*** THE DATA Section Begins ***

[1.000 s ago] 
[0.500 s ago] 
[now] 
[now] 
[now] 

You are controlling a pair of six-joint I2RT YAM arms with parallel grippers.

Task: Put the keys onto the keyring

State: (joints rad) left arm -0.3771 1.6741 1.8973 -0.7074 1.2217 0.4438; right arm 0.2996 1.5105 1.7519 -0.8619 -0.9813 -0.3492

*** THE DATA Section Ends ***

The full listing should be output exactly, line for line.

[1.000 s ago] 
[0.500 s ago] 
[now] 
[now] 
[now] 

You are controlling a pair of six-joint I2RT YAM arms with parallel grippers.

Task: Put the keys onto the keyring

State: (joints rad) left arm -0.3771 1.6741 1.8973 -0.7074 1.2217 0.4438; right arm 0.2996 1.5105 1.7519 -0.8619 -0.9813 -0.3492

The output returned above is complete.